Indulge yourself with this exotic dessert, preferably like me, with a larrrrrge steaming mug of hot black coffee... Or your favorite ice cream, or a tall glass of anything you fancy, really. 
Difficulty: not difficult
Total baking time: 2 hours

Ingredients
300g salted butter
5 cups granulated sugar
6 eggs, beaten, room temperature
3 cups yoghurt 
5 1/2 cups all purpose flour
4 tablespoons baking powder
3 cups dried raisins
2 cups rum
3 tablespoons vanilla essence 
1/2 a nutmeg, grated 
Instructions
Soak the fruits in the rum overnight. 
Heat the oven to 190°C and arrange a rack in the middle. Grease and flour a 10 inch round bundt pan and set aside. 
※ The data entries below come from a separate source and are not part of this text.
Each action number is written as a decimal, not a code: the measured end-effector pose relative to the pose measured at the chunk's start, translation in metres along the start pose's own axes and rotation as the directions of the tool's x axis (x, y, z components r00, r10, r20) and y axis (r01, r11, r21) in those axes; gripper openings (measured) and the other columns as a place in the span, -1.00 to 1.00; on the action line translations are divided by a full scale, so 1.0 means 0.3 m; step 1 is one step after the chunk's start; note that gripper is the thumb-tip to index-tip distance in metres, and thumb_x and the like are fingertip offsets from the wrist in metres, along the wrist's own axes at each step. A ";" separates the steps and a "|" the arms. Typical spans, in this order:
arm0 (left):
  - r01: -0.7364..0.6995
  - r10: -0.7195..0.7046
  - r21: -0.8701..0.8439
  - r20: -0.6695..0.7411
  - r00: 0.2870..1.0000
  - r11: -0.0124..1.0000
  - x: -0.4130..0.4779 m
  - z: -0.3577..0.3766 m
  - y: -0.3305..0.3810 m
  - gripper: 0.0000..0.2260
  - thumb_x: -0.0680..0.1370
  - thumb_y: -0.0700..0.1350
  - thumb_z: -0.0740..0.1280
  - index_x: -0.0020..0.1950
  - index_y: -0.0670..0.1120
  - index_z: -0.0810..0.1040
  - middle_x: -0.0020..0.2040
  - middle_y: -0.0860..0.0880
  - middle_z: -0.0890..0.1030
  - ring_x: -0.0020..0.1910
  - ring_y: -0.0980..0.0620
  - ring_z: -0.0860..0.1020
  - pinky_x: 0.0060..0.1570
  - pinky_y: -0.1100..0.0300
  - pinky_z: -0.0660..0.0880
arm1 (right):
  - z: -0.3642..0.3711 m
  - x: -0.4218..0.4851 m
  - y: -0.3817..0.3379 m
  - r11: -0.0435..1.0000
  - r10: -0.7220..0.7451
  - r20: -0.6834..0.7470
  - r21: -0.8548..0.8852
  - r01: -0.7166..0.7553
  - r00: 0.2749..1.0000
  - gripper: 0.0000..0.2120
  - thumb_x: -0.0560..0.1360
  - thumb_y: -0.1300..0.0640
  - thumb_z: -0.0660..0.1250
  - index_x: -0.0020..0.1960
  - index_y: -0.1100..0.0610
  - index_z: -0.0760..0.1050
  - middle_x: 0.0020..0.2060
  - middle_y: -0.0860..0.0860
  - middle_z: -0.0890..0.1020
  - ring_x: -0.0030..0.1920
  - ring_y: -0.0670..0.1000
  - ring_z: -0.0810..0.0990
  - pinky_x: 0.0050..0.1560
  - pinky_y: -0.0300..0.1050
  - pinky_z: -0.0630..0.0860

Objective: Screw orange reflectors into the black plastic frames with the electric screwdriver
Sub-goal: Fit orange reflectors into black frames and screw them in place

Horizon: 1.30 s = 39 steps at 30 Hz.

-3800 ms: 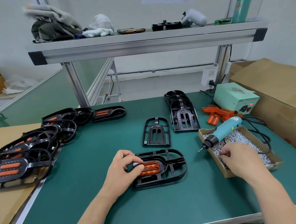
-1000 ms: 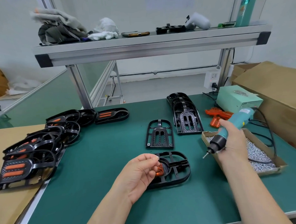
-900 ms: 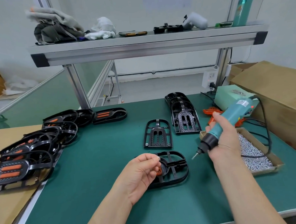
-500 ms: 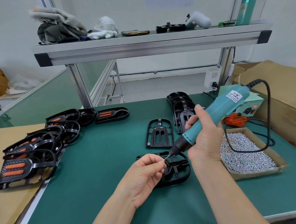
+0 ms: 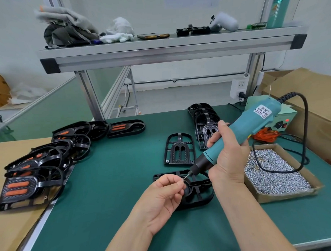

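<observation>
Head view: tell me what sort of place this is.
Probably a factory assembly station: the right hand holds a corded screwdriver, the left hand pinches a screw at its tip, a box holds loose screws in bulk, and frames with orange reflectors pile up on the left.

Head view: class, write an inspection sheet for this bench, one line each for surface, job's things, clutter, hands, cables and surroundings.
Surface: green mat, cardboard sheet at its left.
Job's things: frame under both hands; screwdriver; screws in an open box; finished frames piled left; bare frames behind; loose reflectors far right.
Clutter: cloths and a phone on the shelf.
Hands: left hand pinches what looks like a screw at the screwdriver's tip; right hand grips the screwdriver.
Cables: cord arcs from the screwdriver's rear and lies across the screws.
Surroundings: power unit, socket, carton at right.
</observation>
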State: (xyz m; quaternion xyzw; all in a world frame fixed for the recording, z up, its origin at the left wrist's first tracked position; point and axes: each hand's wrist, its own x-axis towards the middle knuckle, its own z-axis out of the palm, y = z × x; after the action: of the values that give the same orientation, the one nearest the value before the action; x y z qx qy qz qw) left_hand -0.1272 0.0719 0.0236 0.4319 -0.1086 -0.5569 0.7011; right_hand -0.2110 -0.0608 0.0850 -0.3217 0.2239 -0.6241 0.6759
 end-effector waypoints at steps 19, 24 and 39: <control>-0.370 0.471 0.587 -0.023 0.882 0.720 0.000 -0.006 -0.019 -0.80 0.46 -0.31 0.49 -0.15 0.01 0.68 -0.21 -0.03 0.69 -0.22 0.10 0.60 -0.17 0.33 0.54 | 0.002 0.018 0.057 0.996 -0.027 -0.081 -0.088 0.020 0.996 -0.83 0.49 0.12 0.45 -0.06 0.06 0.45 -0.49 -0.04 0.51 -0.49 -0.03 0.45 -0.32 -0.18 0.48; -0.266 0.643 0.950 0.101 0.759 0.165 0.038 -0.121 0.030 -0.76 0.45 -0.14 0.52 -0.01 0.19 0.66 0.06 0.19 0.58 0.19 0.19 0.43 0.16 0.43 0.26 | -0.003 0.023 0.084 0.981 -0.100 0.016 -0.168 0.102 0.995 -0.84 0.45 0.15 0.46 -0.10 0.10 0.47 -0.47 0.01 0.51 -0.51 -0.02 0.43 -0.40 -0.20 0.46; -0.192 0.597 0.980 0.122 0.793 0.055 0.089 -0.194 -0.013 -0.85 0.42 -0.06 0.55 -0.10 0.18 0.69 0.17 0.10 0.50 0.26 0.08 0.36 0.30 0.11 0.26 | 0.002 -0.034 0.162 0.887 -0.176 0.238 -0.381 0.259 0.955 -0.86 0.46 0.12 0.46 -0.19 -0.06 0.53 -0.41 -0.01 0.56 -0.43 0.07 0.51 -0.37 -0.03 0.49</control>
State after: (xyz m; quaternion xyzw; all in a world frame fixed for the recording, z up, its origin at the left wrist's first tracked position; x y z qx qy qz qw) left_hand -0.0835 0.0768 -0.0231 0.8060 -0.4341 -0.0612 0.3978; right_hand -0.1777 -0.0500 0.0497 -0.5391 0.2437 -0.6007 0.5378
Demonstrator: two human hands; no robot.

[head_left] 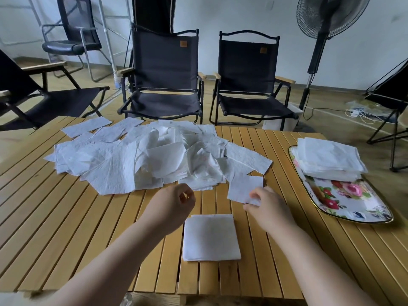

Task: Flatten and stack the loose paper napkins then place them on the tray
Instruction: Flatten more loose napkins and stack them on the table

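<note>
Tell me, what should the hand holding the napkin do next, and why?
Probably the right hand should bring the napkin it pinches by a corner to the small stack lying in front and lay it flat on top. That stack looks thin and the loose pile behind is big, so the tray can likely wait.

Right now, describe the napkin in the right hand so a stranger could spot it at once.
On the slatted wooden table, find the near right edge of the big loose pile. One single napkin sits there, its near corner pinched by the right hand; no other napkin is being held.
</note>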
Sieve flour together with baking powder and nutmeg. Set aside. 

Whisk your eggs till very frothy. Set aside. 
In your mixer, cream your butter together with the vanilla essence for 5 minutes. 
With the mixer still running on a low speed, add sugar to the butter. 
Increase speed and allow to cream for 10 minutes, pausing momentarily to scrape down the sides. 
Gently pour in your well beaten eggs into the creamed mixture, allow to mix properly for 2 minutes. 

Add the flour mixture in 3 batches, alternating with the yoghurt, mixing thoroughly after each addition, and ending with flour. 
Add soaked fruits into batter. By now, the fruits have soaked in all the rum. Mix properly into batter. Pour into prepared pan. 
Allow to bake for 30 minutes, then check for "doneness". 
Your cake is done when a clean toothpick comes out dry when inserted in the middle. 
Remove from oven, leave in pan for 5 minutes, then remove from mould onto cooling rack to cool completely. While the cake is still hot, using a toothpick, poke holes on top of the cake, pour rum over the cake.

Makes 15-18 servings. Enjoy. 
Eat responsibly. 


Friday, 1 May 2015

Very Zesty Lemon Drizzle Cake

There's nothing as refreshing as a slice of a delicious zesty lemon cake with a cup of tea on a rainy day. Or a slice zesty lemon cake with a scoop of your favorite ice cream on a sweltering hot afternoon. On our recipe today, we have the Zesty Lemon Drizzle Cake. The tangy taste of the lemon will tease your taste buds, have you reaching for another slice, and another. 

Difficulty: Easy
Preparation time: 1 hour 

Ingredients
225g unsalted butter, softened
3 cups granulated sugar 
3 large eggs room temperature, lightly beaten 
2 tablespoons vanilla essence
1 1/2 cups full cream milk
Finely grated zest (peel) 1 lemon 
3 cups finely sieved flour
2 tablespoons baking powder
A pinch of salt. 
1 3 1/2 x 7 inch loaf pan

Drizzle 
Juice of 2 lemons
100g granulated sugar

Instructions 
Heat the oven to 190°C and arrange a rack in the middle. 
Grease the loaf pan with butter and dust with flour.
Sieve flour, baking powder and salt together, keep aside.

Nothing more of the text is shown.